Work task → Count, please, the lines in the listing below that contain "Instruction", and reply with the count only.
*** Opening of Data to examine ***
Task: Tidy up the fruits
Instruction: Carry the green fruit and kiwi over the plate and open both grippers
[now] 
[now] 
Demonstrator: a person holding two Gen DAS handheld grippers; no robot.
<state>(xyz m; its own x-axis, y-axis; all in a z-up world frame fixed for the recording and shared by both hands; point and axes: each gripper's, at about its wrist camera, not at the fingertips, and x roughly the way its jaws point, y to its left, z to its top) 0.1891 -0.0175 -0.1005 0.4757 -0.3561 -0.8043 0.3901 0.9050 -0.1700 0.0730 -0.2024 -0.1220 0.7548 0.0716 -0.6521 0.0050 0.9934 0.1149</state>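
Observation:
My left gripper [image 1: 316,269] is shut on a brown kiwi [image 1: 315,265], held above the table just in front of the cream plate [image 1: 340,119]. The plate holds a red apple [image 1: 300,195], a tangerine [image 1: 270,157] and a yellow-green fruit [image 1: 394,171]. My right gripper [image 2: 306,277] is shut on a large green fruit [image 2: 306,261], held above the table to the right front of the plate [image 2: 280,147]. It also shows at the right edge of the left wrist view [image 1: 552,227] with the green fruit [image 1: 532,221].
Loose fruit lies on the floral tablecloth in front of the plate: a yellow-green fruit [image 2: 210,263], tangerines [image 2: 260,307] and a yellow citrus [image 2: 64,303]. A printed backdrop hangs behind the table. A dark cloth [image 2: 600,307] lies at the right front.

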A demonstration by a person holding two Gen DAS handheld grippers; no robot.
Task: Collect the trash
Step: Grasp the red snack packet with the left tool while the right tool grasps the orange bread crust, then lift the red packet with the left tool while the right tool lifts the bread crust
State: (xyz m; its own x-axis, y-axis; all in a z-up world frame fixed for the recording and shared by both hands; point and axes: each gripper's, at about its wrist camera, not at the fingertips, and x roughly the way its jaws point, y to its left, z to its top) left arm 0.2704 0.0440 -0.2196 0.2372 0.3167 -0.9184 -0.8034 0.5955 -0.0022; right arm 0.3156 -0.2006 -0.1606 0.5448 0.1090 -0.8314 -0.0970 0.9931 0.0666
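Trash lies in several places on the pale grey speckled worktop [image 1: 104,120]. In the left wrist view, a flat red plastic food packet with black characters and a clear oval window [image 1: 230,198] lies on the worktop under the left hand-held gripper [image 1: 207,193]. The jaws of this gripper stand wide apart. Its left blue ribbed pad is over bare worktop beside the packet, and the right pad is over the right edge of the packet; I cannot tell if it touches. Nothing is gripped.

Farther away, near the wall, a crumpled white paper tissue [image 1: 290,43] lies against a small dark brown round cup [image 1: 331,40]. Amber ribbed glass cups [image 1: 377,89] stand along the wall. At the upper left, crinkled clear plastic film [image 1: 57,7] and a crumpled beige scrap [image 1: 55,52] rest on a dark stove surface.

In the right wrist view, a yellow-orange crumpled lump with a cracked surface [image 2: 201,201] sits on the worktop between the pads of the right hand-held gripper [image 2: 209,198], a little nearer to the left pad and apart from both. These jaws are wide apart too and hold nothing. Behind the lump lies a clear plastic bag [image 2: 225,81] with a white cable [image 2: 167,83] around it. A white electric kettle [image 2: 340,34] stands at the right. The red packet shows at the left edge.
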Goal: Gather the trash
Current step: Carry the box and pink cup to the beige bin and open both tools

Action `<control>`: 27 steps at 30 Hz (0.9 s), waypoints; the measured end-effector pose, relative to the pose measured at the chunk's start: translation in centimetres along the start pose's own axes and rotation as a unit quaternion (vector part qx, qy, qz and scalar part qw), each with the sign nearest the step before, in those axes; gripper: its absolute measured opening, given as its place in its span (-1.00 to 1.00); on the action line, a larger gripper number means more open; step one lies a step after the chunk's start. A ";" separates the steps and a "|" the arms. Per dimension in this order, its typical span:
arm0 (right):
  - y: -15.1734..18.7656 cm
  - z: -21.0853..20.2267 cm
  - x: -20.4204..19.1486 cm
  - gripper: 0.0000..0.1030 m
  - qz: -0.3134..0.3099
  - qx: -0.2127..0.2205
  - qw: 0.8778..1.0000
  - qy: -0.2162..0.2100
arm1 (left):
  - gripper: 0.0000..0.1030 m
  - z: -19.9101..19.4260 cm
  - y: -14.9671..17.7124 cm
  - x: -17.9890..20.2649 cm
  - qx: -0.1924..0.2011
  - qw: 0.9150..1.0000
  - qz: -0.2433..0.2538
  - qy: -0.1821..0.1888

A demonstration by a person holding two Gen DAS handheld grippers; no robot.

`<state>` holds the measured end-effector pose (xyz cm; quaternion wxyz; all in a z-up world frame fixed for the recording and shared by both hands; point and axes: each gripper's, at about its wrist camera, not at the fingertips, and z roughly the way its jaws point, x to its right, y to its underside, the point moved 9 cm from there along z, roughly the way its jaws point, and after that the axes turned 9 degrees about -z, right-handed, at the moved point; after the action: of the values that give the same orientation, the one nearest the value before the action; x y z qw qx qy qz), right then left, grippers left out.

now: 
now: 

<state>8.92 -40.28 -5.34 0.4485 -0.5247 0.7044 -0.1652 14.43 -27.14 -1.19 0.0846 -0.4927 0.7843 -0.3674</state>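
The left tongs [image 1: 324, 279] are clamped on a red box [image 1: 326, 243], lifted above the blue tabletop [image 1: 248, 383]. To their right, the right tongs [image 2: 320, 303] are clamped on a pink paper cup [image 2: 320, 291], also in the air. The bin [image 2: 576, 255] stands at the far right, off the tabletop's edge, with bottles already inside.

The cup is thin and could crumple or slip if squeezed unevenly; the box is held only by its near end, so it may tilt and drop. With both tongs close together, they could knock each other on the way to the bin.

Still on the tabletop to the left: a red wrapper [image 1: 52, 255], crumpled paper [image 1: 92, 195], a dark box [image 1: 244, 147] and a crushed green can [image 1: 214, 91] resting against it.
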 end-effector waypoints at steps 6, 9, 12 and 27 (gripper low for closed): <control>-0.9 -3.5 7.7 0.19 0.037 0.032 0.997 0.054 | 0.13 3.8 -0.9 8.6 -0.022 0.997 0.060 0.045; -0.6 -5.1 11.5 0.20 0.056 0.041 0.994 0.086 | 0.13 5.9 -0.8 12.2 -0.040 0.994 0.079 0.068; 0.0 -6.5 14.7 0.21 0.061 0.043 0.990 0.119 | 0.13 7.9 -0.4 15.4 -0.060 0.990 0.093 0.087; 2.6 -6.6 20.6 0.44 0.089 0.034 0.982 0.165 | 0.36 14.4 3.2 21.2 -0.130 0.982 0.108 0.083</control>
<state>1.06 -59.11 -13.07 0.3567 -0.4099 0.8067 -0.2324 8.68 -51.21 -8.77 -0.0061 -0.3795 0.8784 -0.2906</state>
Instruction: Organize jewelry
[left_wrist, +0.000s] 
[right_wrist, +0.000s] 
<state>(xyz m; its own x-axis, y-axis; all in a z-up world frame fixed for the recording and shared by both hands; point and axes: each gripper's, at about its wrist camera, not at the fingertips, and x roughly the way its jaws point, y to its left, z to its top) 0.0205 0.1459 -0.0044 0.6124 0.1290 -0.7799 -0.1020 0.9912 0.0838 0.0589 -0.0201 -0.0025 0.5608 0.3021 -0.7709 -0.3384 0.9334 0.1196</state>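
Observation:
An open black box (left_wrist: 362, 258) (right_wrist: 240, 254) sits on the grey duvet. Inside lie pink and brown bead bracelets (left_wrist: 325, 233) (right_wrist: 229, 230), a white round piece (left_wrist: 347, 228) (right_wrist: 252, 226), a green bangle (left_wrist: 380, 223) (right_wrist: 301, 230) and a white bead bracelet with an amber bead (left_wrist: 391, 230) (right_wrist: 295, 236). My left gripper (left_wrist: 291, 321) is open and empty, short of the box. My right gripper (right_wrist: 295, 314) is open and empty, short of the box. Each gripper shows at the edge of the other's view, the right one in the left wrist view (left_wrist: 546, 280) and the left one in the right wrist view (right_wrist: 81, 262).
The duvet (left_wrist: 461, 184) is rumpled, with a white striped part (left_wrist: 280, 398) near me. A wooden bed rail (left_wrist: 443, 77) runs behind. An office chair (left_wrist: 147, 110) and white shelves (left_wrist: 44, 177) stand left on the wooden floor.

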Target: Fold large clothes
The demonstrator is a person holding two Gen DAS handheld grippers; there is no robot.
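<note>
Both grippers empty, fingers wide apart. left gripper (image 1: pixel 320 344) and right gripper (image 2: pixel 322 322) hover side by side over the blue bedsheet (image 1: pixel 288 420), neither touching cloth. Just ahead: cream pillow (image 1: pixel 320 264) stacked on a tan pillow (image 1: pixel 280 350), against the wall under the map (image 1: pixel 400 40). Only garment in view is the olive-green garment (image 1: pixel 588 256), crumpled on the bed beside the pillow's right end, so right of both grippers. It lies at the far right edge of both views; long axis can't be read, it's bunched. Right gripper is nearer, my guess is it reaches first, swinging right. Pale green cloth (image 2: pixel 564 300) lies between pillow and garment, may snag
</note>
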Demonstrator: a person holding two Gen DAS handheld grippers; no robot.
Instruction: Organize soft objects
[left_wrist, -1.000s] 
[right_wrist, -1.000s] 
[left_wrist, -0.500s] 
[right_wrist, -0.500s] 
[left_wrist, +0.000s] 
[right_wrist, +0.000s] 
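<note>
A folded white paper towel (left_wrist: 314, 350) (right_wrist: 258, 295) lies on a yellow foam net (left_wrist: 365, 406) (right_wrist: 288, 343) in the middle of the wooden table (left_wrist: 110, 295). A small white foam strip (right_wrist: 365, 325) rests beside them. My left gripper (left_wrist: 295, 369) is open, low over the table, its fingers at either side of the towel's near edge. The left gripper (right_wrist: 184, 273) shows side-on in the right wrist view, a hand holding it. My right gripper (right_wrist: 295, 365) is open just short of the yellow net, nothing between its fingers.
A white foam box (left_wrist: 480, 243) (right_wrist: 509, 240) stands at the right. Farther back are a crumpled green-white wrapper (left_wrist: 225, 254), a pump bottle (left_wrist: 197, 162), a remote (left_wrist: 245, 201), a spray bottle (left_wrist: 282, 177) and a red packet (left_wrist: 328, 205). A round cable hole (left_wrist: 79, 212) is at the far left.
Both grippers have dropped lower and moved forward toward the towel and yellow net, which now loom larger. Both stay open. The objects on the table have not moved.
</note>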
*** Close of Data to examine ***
Your response → 3